MAROC- SAHARA OCCIDENTAL : LES ETATS-UNIS, UN ALLIÉ DE POIDS

L’année 2015 marquera le 40è anniversaire de la Marche Verte initié par le roi Hassan II dans le but de récupérer le Sahara occidental occupé par l’Espagne. Un territoire que le royaume chérifien dispute avec le Front Polisario soutenu par l’Algérie. Les négociations durent depuis 7 années sur la base d’un plan d’autonomie proposé par le Maroc et soutenu largement par les Etats-Unis, plus que jamais un allié de poids pour Rabat dans le dossier.

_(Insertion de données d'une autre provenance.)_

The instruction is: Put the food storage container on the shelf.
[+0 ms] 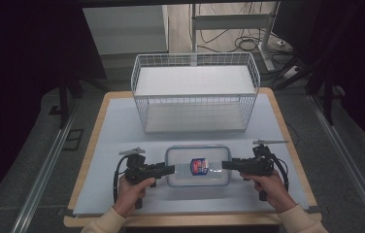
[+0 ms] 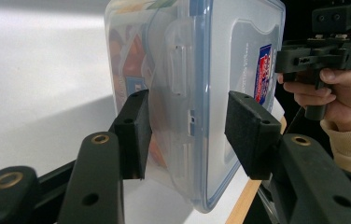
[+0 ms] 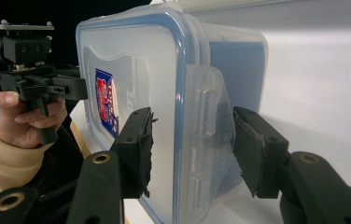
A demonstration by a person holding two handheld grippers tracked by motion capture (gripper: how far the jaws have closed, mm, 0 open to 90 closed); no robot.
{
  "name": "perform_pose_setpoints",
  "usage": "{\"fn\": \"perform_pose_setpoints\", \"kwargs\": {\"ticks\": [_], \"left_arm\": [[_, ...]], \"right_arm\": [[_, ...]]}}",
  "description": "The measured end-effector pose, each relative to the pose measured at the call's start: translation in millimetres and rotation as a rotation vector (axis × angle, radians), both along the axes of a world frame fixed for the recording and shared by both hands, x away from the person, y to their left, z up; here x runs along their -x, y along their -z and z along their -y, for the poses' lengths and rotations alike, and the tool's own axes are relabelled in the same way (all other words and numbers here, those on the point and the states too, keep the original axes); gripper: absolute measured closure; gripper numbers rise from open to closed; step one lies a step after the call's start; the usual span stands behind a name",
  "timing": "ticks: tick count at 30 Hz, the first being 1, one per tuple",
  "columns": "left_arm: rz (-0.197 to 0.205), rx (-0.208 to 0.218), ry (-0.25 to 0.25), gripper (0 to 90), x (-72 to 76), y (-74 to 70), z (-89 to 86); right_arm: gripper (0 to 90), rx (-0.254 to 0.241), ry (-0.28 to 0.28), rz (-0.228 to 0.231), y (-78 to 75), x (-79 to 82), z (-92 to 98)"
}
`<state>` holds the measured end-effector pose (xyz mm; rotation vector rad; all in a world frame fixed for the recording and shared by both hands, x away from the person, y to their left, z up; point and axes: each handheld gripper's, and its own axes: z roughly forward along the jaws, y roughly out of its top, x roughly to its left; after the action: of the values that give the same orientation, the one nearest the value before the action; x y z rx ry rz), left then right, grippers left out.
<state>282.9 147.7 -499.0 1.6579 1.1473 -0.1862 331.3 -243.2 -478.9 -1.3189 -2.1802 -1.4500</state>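
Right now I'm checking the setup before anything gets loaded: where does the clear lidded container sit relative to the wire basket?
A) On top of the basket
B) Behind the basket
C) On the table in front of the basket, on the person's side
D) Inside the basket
C: in the high view the clear container lies on the table on the person's side of the white wire basket, between the left gripper and the right gripper.

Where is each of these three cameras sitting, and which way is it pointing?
High view: above the person's side, looking down on the container, wire basket, both hands.
Left gripper view: rides the left gripper, jaws astride the container's clip; opposite hand beyond.
Right gripper view: rides the right gripper, facing back.
Shared: the container's label.
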Motion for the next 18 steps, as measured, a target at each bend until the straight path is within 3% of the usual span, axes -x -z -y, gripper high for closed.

Jamais les relations entre les Etats-Unis et le Maroc n’ont été aussi harmonieuse. L’image du président Barack Obama et du roi Mohammed VI à la Maison Blanche témoigne de l’entente cordiale entre Washington et Rabat. C’était il y a plus d’un an en novembre 2013, le souverain marocain s’entretenait avec le président américain. A cet occasion, les Etats-Unis s’étaient engagés à oeuvrer conjointement avec le royaume chérifien pour l’amélioration des conditions de vie des populations du Sahara occidental. Un engagement interprété alors comme un soutien au Plan d’autonomie du Sahara occidental défendu par le Maroc, au détriment du Front Polisario et de l’Algérie. Un premier pas suivi d’un d’autre en décembre dernier puisque le budget 2015 des Etats-Unis prévoit une enveloppe d’aide pour le développement des provinces du sud au Maroc. A Rabat, il s’agit clairement d’une avancée et d’un soutien de poids face au voisin algérien avec qui les tensions s’expriment ouvertement. A Washington, la proposition marocaine d’autonomie a toujours suscité l’approbation du Congrès, une proposition jugée crédible et surtout susceptible de servir les intérêts américains.

Les motivations américaines

« L’appétit aiguisé » de l’oncle sam est servi. En effet, pour préparer l’autonomie du sahara occidental, le Maroc a investi des milliards de dollars afin d’assurer le développement économique et social de la région devenue attractive sur le plan des investissements dans le cadre d’un programme de régionalisation avancé. En outre, sa situation géographique hautement stratégique renforce ses attraits dans un contexte sécuritaire tendu dans la région sahélo-saharienne. Si les Etats-Unis consolident leur parti-pris dans le dossier du Sahara occidental, cette ligne de conduite répond à certaines exigences. Le sommet Afrique /Etats-Unis, premier du genre en Août dernier a démontré l’intérêt croissant de Washington pour le continent africain marqué par de fortes potentialités. Et le Maroc fait figure de tête de pont dans la stratégie de conquête américaine des marchés francophones en Afrique. L’année 2014 a d’ailleurs été marquée par une série d’événements pour promouvoir le partenariat maroco-américain.

Et parmi les points de convergence de dimension internationale, citons le combat contre DAESH ou l’Etat islamique Syrie et en Irak, une menace pour l’ensemble des pays du Golfe. Le Maroc est doublement concerné. Sa proximité et ses amitiés avec plusieurs monarchies de la région a amené le Maroc à fournir un soutien militaire sur le terrain mais sans marquer un engagement officiel dans les rangs de la coalition internationale conduite par les Etats-Unis contre DAESH malgré les appels de pied de Washington Une fois encore, la discrétion du royaume chérifien ne passe pas inaperçu. Comme au Mali où des militaires marocains ont semble-t-il marquer leur présence lorsque les troupes françaises et africaines combattaient les djihadistes, le cas de figure se représente dans le Golfe en proie à la menace djihadiste, le Maroc s’est érigé en bouclier anti-DAESH. Sur le plan intérieur, le pays est confronté également à l’activisme des cellules de recrutement de combattants djihadistes à destination des rangs de l’Etat islamique. Ainsi, Les Etats-Unis ne boudent guère cet allié implicite dans la guerre contre DAESH, quitte à sacrifier un possible compromis et règlement du conflit avec la partie adverse, le Polisario soutenu par l’Algérie.

Désavoué par Rabat pour « sa partialité », l’émissaire de l’ONU pour le Sahara Christopher Ross devrait avoir de plus en plus de mal à manoeuvrer 7 ans après le lancement des négociations de paix, sur la base d’une offre marocaine d’autonomie que les Etats-Unis approuvent. 2015 marquera le 40ème anniversaire de la Marche verte lancée par le roi du Hassan II le 6 novembre 1975 dans le but d’annexer ce territoire occupé par l’Espagne, un territoire que le Maroc revendique depuis son indépendance en 1956. Mohammed VI promet cette année un tournant dans le dossier saharien.